No one knew how to interact with them or what to do to make them feel safe.” The Centre started analysing complaints filed at police stations, court judgments and talking to police and lawyers to understand the gaps.
“We realised something was missing in our efforts to end child labour,” said Sharma. “The children were turning hostile in courtrooms and traffickers were getting away with the crime.” The Centre’s research found that children often lied about their names, refused to give details of the abuse they had suffered, and even said their traffickers were relatives out of fear for their lives.
Many children only had one counselling session during their time at the shelter - the legal minimum required - but counsellors were often not qualified and used inappropriate language, such as calling the children criminals, it found.
Victory is near
Dozens of new counsellors are being trained to provide regular support to more than 450 boys whose cases are in court and ensure that the children return home safely afterwards.
The police are being trained to file better complaints, while prosecutors are sharpening their skills in preparing children for the difficult process of cross-examination and giving convincing testimonies in the witness box.
Rescued children and their families also receive police protection during trials to ensure they are not threatened by traffickers who often come from the same village.
“Constant counselling is required to ensure the child is not intimidated in the witness box,” said lawyer Tushika Agarwal, who works with non-profit Prayas JAC Society to secure justice in child labour and trafficking cases.
“(Otherwise) the narrative is fixed, with the child telling the court that they were tourists in the city and had never worked,” she said, adding that traffickers often accompanied children to court to ensure they did not incriminate them.
The new approach has already proven a success.
In August, Agarwal celebrated an unusual victory.
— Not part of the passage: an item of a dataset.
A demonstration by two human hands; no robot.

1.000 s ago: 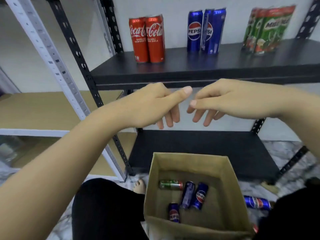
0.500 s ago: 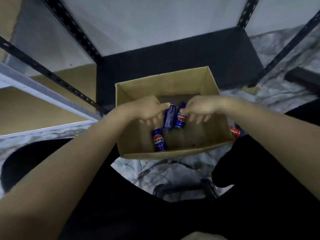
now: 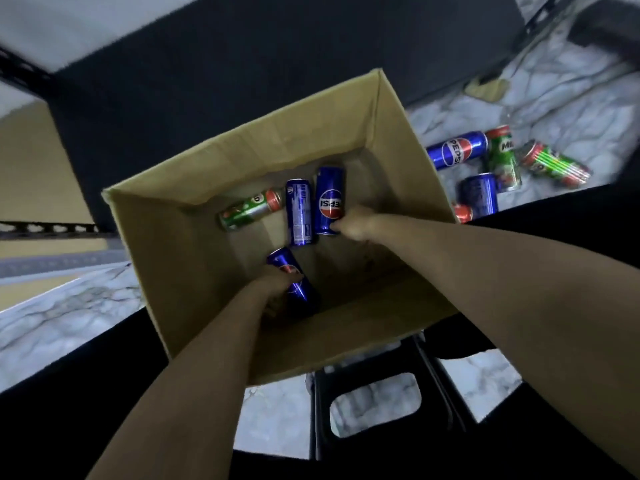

A man who trafficked five boys to work in a bangle factory, by tricking them with the promise of better schooling, was jailed for life - a first in Rajasthan.
“It was a remarkable case,” Agarwal told the Thomson Reuters Foundation. “The trafficker had threatened the boys, warned their families and even abducted one family to ensure (the boys) did not depose in court. But they did.” And the five boys’ testimony secured a historic win.
The future looks more promising
On the walls of Taabar are hundreds of photos of boys who spent a few months at the shelter before being sent home.
“Each boy was a challenge to connect with and we constantly had to improvise, introducing theatre, music and art to get a peek into their minds,” said Taabar’s founder Ramesh Paliwal.
“But it was not always enough. The boys were with us for just a couple of months, giving us very little time to forge a bond and get to the bottom of things.” Paliwal feels things are slowly changing as the counsellors spend more time winning the children’s trust so that they can express their trauma.
“We were dealing with the challenges alone, unsure of if we were doing the right thing,” he said. “Now, counsellors are connected and meet as a community to share their experiences. We also look for common solutions and that helps.” But psychologist Pradnya Deshpande, who trains counsellors at the Centre for Child Protection, said major hurdles remain, such as ensuring counsellors speak the children’s languages and are available at the time of rescue, which is often at night.
“The challenges are huge,” she said.
Police officer Sharma said that counsellors will be on-call 24 hours a day from next year to assist police and lawyers during and after rescues.
Counsellor Sharma already finds it easier to help her young clients since she received additional training and began sharing her experiences with other counsellors.
“Now it is different because I understand their circumstances better,” she said.
“Their trauma is unimaginable. But we are equipping ourselves better to help them heal and also seek justice.”